§ **Exercise input**:

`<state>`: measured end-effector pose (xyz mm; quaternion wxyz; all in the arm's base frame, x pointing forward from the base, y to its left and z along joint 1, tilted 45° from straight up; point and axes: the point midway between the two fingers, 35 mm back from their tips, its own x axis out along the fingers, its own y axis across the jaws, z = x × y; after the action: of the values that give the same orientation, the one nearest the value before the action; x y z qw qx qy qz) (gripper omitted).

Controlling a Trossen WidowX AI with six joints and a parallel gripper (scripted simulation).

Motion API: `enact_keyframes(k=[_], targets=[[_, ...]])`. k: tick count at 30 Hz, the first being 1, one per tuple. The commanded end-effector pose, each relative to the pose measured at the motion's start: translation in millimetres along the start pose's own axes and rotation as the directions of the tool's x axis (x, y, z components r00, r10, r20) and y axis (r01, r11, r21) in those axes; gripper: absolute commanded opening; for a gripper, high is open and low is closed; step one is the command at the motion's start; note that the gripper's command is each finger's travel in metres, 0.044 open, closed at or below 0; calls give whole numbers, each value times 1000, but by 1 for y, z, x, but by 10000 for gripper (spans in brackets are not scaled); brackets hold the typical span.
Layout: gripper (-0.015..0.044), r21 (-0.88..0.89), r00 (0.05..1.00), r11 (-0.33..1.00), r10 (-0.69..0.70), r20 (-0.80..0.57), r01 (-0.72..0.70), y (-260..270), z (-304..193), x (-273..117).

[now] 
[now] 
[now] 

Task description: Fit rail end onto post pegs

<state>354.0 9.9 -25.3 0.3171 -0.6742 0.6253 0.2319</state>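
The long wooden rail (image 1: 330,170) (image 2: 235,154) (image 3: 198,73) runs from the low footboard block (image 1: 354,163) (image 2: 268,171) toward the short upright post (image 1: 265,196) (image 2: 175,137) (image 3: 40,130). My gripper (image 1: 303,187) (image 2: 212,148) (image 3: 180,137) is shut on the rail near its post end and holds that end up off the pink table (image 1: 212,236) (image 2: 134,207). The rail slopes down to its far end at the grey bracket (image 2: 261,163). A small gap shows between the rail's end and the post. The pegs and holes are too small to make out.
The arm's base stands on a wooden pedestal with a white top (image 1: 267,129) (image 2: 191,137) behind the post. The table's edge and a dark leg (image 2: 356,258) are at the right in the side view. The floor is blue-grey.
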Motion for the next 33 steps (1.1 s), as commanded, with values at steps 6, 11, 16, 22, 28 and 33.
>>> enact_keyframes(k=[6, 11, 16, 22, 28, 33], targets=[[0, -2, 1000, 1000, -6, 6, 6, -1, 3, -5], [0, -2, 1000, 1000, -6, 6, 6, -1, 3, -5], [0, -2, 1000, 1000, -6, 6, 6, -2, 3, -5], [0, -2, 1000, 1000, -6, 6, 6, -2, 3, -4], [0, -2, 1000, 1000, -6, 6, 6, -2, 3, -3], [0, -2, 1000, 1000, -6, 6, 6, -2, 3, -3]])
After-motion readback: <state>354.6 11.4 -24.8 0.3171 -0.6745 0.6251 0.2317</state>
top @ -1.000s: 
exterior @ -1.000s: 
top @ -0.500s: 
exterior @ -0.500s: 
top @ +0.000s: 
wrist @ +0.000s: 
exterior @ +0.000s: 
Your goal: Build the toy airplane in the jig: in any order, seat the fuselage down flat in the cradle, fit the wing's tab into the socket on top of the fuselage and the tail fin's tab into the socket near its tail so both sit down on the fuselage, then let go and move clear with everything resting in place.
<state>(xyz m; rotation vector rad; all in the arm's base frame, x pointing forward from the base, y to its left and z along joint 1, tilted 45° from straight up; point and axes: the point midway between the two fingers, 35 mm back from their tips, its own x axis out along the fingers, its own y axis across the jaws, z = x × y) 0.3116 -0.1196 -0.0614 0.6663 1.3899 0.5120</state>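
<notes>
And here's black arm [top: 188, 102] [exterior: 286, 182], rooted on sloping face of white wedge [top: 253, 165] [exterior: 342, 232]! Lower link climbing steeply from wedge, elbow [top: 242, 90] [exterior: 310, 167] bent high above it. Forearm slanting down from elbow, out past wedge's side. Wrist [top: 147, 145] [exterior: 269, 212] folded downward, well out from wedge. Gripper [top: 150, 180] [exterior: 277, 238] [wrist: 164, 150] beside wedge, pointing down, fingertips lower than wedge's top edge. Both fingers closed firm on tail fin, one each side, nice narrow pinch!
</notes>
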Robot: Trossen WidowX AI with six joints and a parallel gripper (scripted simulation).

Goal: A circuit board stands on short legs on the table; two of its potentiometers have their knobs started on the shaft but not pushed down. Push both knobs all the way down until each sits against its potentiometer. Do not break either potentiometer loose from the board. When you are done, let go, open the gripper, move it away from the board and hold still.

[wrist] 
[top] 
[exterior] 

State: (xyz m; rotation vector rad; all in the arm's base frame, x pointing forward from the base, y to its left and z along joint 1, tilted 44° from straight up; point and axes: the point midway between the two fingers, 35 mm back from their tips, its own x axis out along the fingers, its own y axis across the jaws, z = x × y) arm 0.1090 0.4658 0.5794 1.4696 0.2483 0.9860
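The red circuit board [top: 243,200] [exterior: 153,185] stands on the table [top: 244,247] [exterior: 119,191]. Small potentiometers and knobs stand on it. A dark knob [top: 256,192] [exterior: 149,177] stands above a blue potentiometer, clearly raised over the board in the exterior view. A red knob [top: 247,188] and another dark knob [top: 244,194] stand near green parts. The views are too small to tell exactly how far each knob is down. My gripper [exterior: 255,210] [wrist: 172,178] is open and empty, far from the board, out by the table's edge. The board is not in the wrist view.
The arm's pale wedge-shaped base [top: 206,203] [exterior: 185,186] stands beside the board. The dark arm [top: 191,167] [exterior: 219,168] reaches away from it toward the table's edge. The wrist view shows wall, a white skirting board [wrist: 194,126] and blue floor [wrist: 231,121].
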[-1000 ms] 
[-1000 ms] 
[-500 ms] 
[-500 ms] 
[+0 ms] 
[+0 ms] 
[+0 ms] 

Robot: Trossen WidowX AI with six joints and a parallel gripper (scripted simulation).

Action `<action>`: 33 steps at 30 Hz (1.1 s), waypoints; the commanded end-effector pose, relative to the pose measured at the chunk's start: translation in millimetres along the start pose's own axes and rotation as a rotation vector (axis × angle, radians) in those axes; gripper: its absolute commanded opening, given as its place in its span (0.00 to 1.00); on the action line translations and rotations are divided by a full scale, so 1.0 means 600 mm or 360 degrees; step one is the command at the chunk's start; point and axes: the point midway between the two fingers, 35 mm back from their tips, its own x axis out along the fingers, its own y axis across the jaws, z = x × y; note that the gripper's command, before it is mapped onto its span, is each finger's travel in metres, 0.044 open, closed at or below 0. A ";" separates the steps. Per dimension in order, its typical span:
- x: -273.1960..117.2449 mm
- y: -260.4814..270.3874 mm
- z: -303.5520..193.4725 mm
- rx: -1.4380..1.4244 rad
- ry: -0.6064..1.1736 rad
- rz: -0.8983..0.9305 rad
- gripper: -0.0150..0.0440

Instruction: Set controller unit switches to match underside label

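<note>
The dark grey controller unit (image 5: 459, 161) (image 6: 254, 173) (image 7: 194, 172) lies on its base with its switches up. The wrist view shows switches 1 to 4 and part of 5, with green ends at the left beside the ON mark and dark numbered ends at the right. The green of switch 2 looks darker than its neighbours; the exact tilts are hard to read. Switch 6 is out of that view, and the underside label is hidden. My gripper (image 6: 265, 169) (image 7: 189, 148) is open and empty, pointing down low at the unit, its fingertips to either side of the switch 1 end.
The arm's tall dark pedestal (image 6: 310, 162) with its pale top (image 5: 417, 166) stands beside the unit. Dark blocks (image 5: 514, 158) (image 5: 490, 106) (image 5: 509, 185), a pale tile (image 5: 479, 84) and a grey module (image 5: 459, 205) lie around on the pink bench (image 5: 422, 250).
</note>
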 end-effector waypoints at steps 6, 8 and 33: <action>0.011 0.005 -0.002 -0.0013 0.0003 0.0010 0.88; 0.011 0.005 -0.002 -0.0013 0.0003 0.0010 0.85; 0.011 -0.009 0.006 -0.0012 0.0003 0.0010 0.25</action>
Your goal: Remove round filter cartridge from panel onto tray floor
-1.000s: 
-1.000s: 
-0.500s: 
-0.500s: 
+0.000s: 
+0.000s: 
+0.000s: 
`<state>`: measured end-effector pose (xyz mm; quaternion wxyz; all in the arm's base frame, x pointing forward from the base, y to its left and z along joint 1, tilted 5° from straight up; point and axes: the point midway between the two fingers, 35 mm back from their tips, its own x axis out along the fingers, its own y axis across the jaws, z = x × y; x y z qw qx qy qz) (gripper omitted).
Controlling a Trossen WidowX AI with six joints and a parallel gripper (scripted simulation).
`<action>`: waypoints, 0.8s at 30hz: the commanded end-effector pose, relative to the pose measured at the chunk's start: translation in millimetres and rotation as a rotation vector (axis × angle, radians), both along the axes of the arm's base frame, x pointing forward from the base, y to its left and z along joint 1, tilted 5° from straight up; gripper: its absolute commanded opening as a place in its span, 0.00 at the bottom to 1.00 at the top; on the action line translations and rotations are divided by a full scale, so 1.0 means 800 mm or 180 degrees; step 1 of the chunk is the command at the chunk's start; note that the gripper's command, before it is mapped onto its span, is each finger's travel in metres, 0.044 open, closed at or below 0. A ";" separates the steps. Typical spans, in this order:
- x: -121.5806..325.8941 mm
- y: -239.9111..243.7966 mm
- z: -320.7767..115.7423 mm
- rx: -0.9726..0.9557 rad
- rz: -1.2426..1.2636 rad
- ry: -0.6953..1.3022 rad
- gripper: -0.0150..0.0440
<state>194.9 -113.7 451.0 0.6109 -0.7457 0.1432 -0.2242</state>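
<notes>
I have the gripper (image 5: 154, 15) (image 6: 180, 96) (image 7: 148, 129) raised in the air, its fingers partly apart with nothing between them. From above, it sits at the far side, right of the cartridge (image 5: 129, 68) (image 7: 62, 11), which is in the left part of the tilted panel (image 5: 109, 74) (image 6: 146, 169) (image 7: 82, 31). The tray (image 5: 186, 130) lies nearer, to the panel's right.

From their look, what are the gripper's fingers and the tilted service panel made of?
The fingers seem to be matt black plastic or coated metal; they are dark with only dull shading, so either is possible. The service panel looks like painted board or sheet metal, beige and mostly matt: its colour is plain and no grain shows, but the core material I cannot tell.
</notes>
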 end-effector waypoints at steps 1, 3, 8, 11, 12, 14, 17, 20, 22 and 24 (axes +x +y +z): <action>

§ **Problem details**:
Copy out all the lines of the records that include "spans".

§ **Completed task**:
Motion API: `enact_keyframes(k=[_], targets=[[_, ...]])`. k: tick count at 30 Hz, the first being 1, one per tuple. The commanded end-effector pose, each relative to the pose measured at the motion's start: translation in millimetres along the start pose's own axes and rotation as the directions of the tool's x axis (x, y, z components r00, r10, r20) and y axis (r01, r11, r21) in those axes; gripper: absolute commanded opening; for a gripper, high is open and low is closed; step one is the command at the motion's start; note that the gripper's command is each finger's travel in metres, 0.044 open, closed at or below 0; calls give whole numbers, each value times 1000, but by 1 for y, z, x, but by 10000 for gripper (spans in brackets are not scaled); brackets hold the typical span.
`<action>`: waypoints, 0.8s at 30hz: the commanded end-effector pose, relative to the pose measured at the chunk's start: translation in millimetres and rotation as a rotation vector (axis × angle, radians), both along the axes of the arm's base frame, x pointing forward from the base, y to its left and z along joint 1, tilted 5° from straight up; gripper: its absolute commanded opening as a place in its span, 0.00 at the bottom to 1.00 at the top; on the action line translations and rotations are divided by a full scale, so 1.0 means 800 mm or 180 degrees; step 1 of the chunk is the command at the chunk's start; note that the gripper's command, before it is mapped onto its span, is each finger's travel in metres, 0.044 open, closed at or below 0. A ";" separates the steps. Typical spans, in this order:

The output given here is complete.